The Genesis Pathfinder is the brainchild of Las Vegas hotel developer Bob Bigelow, who is quietly revolutionizing space exploration from his facility in Southern Nevada. Aired on May 25, 2004, on KLAS TV in Las Vegas. First of 2 parts.


When Bob Bigelow announced that he wanted to build the first space hotel, not many people took him seriously. Now, two years after the I-Team’s first visit to his aerospace plant in North Las Vegas, Bigelow’s dream is closer than anyone might imagine.

But the hotel idea is only a small part of the big picture. Bigelow Aerospace has a signed deal with NASA to build a space habitat that will one day be used in orbit, maybe even on the moon and possibly far beyond.

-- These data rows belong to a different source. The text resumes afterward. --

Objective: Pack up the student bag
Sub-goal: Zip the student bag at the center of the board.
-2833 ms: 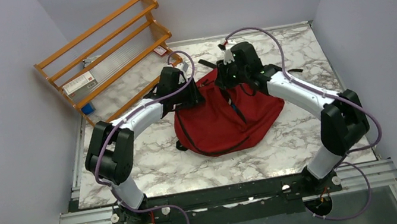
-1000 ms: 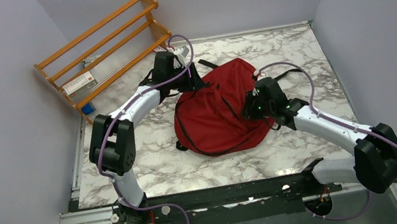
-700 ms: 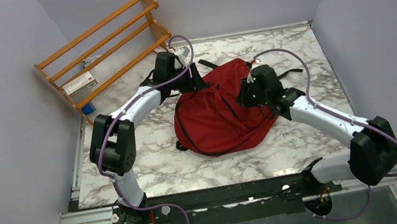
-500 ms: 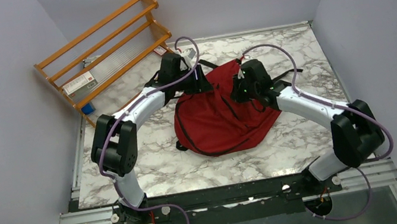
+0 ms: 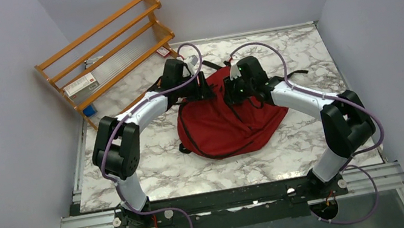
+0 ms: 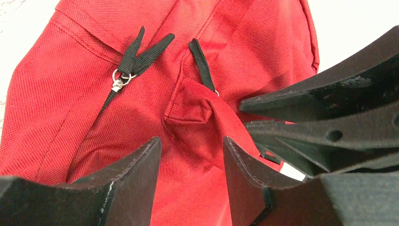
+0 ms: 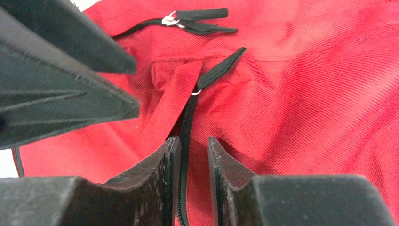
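While slumped on the table point(image 5: 153, 170), student bag point(image 5: 220, 126); contents unseen

Top view: bright, even, diffuse overhead light. Shadows under the arms point(image 5: 301, 95) and bag point(image 5: 226, 125) on the desk point(image 5: 153, 170) are soft and short. Focus is sharp edge to edge. Both wrist views: bag weave is crisp at centre; desk patches at the frame corners are blown out to white. Black fingers point(image 6: 131, 183) show little surface detail, with slight softness at the bottom edge.
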`<state>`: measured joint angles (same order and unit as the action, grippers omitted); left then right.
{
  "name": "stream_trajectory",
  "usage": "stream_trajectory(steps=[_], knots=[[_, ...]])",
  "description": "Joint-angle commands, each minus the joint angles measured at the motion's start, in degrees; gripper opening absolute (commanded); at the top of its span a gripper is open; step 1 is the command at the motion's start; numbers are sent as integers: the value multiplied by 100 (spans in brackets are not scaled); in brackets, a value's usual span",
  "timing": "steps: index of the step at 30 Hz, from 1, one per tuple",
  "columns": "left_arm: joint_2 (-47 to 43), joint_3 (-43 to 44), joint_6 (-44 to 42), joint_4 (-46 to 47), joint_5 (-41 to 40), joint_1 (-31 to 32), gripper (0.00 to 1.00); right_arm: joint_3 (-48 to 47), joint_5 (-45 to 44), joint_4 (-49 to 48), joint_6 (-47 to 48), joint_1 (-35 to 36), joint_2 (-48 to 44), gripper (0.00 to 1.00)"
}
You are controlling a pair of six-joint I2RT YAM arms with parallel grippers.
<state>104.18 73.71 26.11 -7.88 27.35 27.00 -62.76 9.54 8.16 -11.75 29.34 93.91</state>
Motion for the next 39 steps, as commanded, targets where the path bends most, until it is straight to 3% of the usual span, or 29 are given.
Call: stream_trajectory(steps=[1, 8, 12, 22, 31, 39], knots=[[-273, -72, 43, 76, -134, -41, 53, -12, 891, -96, 525, 1, -77, 37], [-276, -124, 68, 77, -110, -96, 53, 106, 1870, -139, 809, 1, -163, 48], [-297, -170, 99, 93, -122, -123, 52, 119, 1891, -257, 627, 1, -171, 50], [-416, -374, 175, 176, -175, -196, 52, -282, -536, -1, -44, 1, -458, 47], [-430, -510, 174, 422, 82, -87, 51, -869, -1268, 217, -666, 3, -150, 46], [-510, -805, 212, 611, 25, 114, 51, -1869, -1002, 652, -927, 0, 796, 46]])
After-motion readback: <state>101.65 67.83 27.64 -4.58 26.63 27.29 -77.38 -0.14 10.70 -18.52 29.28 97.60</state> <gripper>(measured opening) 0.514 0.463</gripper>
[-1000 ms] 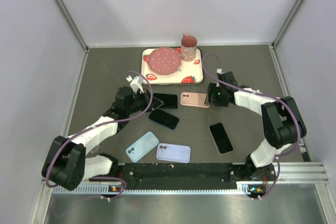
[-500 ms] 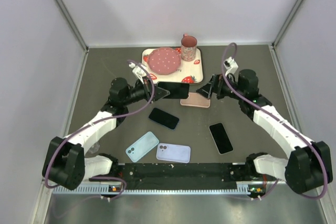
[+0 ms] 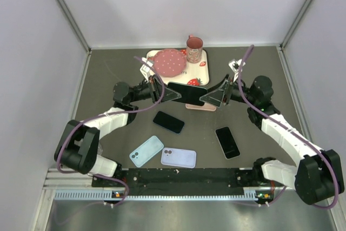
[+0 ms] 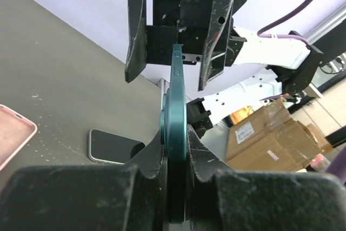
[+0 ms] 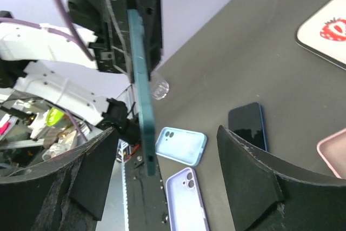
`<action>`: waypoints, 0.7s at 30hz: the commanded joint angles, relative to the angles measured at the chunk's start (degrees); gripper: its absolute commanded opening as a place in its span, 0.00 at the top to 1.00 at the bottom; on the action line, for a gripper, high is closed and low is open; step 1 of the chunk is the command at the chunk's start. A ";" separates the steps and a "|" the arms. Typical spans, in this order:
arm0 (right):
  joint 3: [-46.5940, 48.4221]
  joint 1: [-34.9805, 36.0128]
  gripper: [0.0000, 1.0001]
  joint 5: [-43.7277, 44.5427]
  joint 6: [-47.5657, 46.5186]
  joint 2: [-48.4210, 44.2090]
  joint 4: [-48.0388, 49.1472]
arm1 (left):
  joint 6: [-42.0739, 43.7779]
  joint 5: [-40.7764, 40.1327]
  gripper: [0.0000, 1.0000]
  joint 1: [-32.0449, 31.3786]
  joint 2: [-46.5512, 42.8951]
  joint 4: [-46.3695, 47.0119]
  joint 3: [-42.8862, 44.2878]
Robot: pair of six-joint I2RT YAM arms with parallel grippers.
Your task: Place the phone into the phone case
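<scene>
The teal phone [image 3: 187, 91] hangs above the counter [image 3: 108, 71], gripped at one end by the left fingers [image 3: 167, 94], with its long axis pointing at the wide-spread right fingers [image 3: 213, 97] at its free end.

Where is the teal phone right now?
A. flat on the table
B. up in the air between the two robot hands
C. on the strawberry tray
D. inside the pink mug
B: the left gripper pinches the teal phone on edge above the table, the right gripper open around its far end.
</scene>
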 commanded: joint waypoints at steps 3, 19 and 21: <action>-0.05 -0.29 0.36 -4.93 8.24 0.35 14.04 | -5.57 0.73 1.00 -1.36 1.54 17.82 4.02; -0.40 2.78 0.93 -5.28 14.04 4.39 19.93 | 6.18 -3.05 1.00 -3.73 -1.44 3.60 4.81; -0.14 2.78 1.00 -5.11 13.95 4.66 19.66 | 9.53 -3.76 1.00 -4.17 -3.37 -3.52 5.42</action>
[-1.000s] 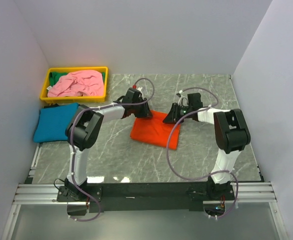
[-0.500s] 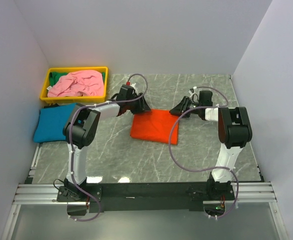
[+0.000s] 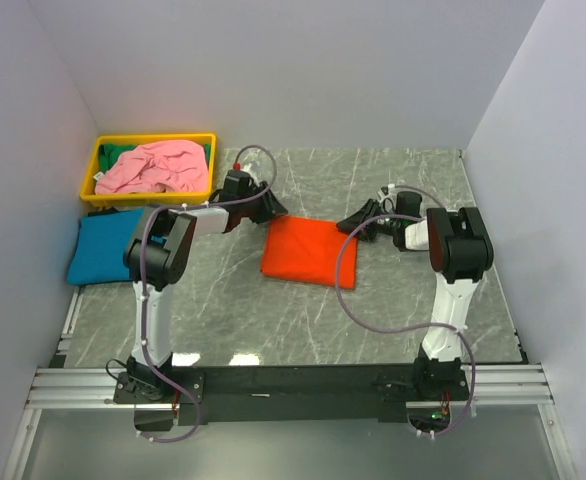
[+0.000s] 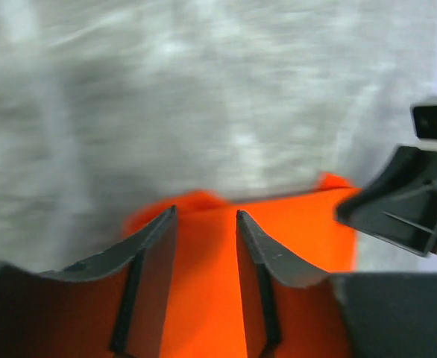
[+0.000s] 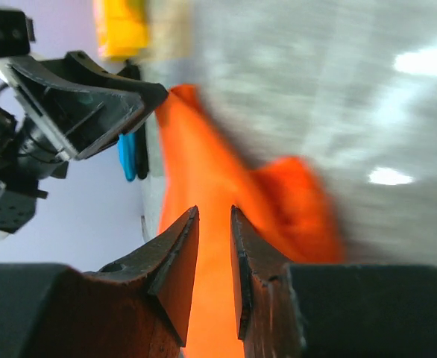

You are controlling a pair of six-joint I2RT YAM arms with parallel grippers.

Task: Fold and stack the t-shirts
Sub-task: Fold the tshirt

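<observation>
Inspection of the table (image 3: 393,310) from above: the orange t-shirt (image 3: 308,252) is found folded into a flat rectangle near the centre, with no edge lifted. The left gripper (image 3: 272,207) is placed low at the shirt's 11 o'clock corner and the right gripper (image 3: 356,220) at its 2 o'clock corner, each just beside the cloth.

In the left wrist view the jaws are seen parted, with the orange cloth lying beyond them and nothing pinched. In the right wrist view the jaws are held only narrowly apart; no cloth is seen bunched between them, so they are recorded as empty.

The teal t-shirt (image 3: 108,245) is laid folded at 9 o'clock, apparently as the base of the stack. The pink t-shirt (image 3: 153,168) is heaped unfolded in the yellow tray (image 3: 149,139) at 10 o'clock.

Judgement: the symmetrical placing at the two far corners suits a fold just finished, or a grasp for carrying the orange shirt onto the teal one. One shirt is judged stacked, one folded, one untouched.
</observation>
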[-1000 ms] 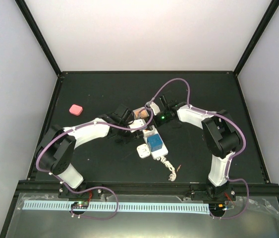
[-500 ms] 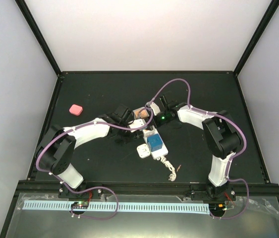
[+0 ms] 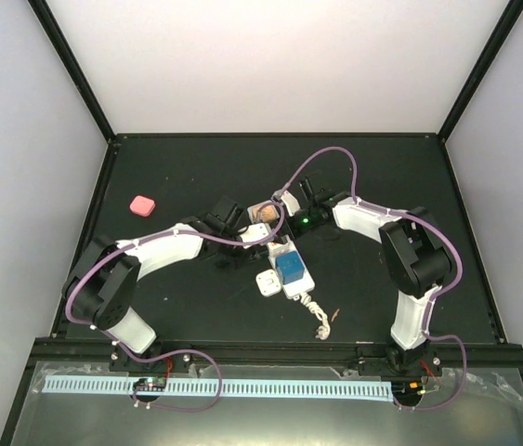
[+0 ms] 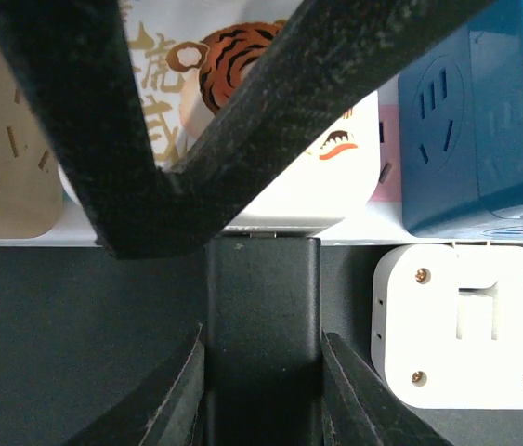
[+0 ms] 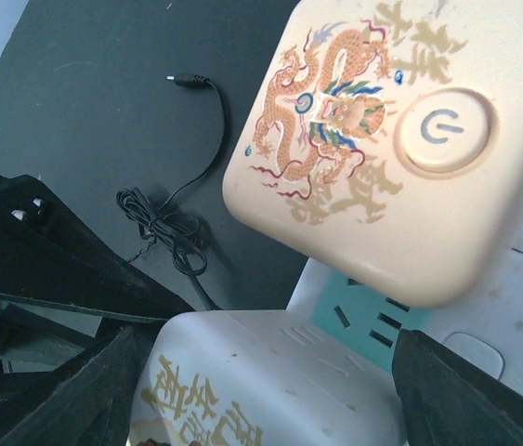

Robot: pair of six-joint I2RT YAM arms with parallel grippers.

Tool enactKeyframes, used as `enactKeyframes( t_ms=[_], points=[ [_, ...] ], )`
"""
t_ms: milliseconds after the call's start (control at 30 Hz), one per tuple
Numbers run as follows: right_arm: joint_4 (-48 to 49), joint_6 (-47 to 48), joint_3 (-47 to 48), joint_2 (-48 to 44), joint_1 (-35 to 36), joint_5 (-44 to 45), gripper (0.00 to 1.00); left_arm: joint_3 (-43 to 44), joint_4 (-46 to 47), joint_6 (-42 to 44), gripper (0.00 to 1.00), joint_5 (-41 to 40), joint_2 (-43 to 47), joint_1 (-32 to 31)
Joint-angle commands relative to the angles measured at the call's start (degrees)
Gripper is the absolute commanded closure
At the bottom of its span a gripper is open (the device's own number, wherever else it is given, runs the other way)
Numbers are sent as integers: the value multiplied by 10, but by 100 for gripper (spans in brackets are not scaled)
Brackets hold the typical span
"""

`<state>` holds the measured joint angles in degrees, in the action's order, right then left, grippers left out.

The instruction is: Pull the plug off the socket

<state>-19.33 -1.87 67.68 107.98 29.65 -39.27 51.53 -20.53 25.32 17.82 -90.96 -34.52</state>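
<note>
The socket (image 3: pixel 304 282) is a white power strip lying slantwise mid-table, with its edge (image 4: pixel 372 228) and a green outlet face (image 5: pixel 372 321) showing close up. A white tiger-printed plug (image 4: pixel 289 177) (image 5: pixel 270 381) sits on its far end (image 3: pixel 263 216). My right gripper (image 5: pixel 270 395) (image 3: pixel 280 210) straddles this plug, with a finger against each side. My left gripper (image 4: pixel 261 372) (image 3: pixel 242 230) is shut on a black adapter block (image 4: pixel 261 297) that butts against the strip's edge.
A cream dragon-printed cube (image 5: pixel 363 158) with a power button and a blue cube (image 4: pixel 475 121) (image 3: pixel 290 268) also sit on the strip. A loose white cube (image 4: pixel 465 325) (image 3: pixel 268 282) lies beside it. A thin black cable (image 5: pixel 163 223) coils on the mat. A pink block (image 3: pixel 141 204) lies far left.
The left arm has shifted a little toward the back. The strip, the cubes and the right arm look unmoved from above.
</note>
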Motion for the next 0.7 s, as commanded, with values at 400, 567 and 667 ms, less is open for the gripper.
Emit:
enactKeyframes(
  t_ms=[400, 567, 667],
  points=[
    [-59, 23, -34, 42, -12, 140, 26, -34, -35, 40, 77, -21, 54, 25],
    [-58, 24, -35, 41, -12, 141, 26, -31, -48, 49, 77, -17, 64, 30],
    [-58, 26, -34, 39, -12, 130, 26, -31, -60, 52, 78, -11, 76, 40]
  ],
)
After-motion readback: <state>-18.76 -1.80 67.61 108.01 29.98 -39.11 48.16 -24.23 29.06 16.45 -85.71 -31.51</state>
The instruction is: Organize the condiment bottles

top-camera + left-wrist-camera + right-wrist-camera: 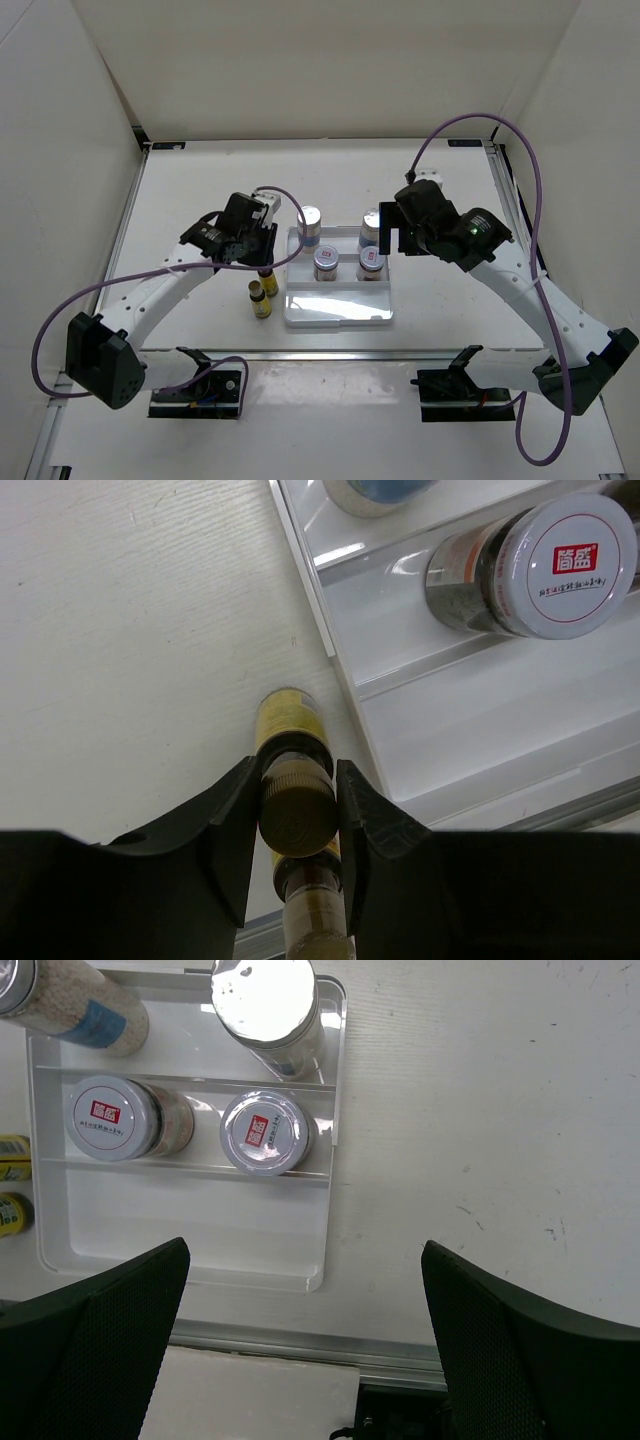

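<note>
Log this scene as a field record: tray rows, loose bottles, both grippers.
tray: white, three rows
back row: two tall silver-capped bottles
middle row: two red-labelled jars
front row: empty
yellow bottles: two, outside the tray, by its left edge
left gripper: shut on the rear yellow bottle, at its cap
right gripper: open, holding nothing
</note>
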You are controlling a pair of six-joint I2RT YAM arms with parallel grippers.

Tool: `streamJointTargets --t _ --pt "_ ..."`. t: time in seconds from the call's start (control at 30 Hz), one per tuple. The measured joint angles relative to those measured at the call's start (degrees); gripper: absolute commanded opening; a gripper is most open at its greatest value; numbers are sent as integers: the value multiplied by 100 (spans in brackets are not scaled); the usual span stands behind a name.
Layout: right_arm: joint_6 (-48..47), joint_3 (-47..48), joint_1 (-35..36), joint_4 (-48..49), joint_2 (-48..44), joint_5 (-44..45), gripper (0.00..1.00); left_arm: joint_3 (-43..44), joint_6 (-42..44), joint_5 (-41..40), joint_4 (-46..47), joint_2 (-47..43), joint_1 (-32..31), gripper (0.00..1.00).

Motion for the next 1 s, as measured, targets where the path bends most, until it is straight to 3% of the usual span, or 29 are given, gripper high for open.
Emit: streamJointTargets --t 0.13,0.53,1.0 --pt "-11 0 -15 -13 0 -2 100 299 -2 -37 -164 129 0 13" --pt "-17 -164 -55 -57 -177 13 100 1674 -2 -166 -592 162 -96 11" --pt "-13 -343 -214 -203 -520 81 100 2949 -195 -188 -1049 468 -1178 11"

Things are really humming near the intersection of Warp Drive and Skywalker Way, although few people in Nevada have ever seen the place. That’s because what goes on there is protected by iron fences, razor wire, ominous signs, surveillance equipment and armed ex-special forces personnel. Small wonder security is tight at Bigelow Aerospace. The technology under development inside its huge hangars could be worth billions and could turn the future of space exploration on its head.

Glenn Miller, assistant director of engineering at the Johnson Space Center, and a frequent visitor to Bigelow Aerospace. (KLAS-TV)

Glenn Miller is the assistant director of engineering at NASA’s Johnson Space Center and his frequent presence at Bigelow Aerospace, along with other NASA experts, is testimony to a new paradigm within the space program. The government will try to get out of the way so that private companies can conquer space and make it profitable, and accessible.

 “It’s not an amusement park,” Miller said of Bigelow’s work. “We’re building real hardware and it’s destined for space.”

Hotel executive Bob Bigelow has committed $500 million of his own money to the creation of a new space habitat, inflatable structures that could be launched and inflated in space to three times their size.

The lack of habitable space where real work can be done is a primary reason private companies aren’t up there now. It’s too expensive to send up enough habitat to make it worthwhile. A design by Bigelow’s company could change that.

Robert Bigelow talks about expandable systems that his company, Bigelow Aerospace, is designing for housing modules and other uses. (KLAS-TV)

The expandable Genesis Pathfinder will be the first object the company sends to space. If it works as planned, then a few years down the line, the full-size model will go up. That’s known as the Nautilus.

“It gives you the opportunity to do large-scale experiments instead of boxes,” Miller said. “You can get rooms of equipment that you could set up for manufacturing in space. You could have experiments in space.”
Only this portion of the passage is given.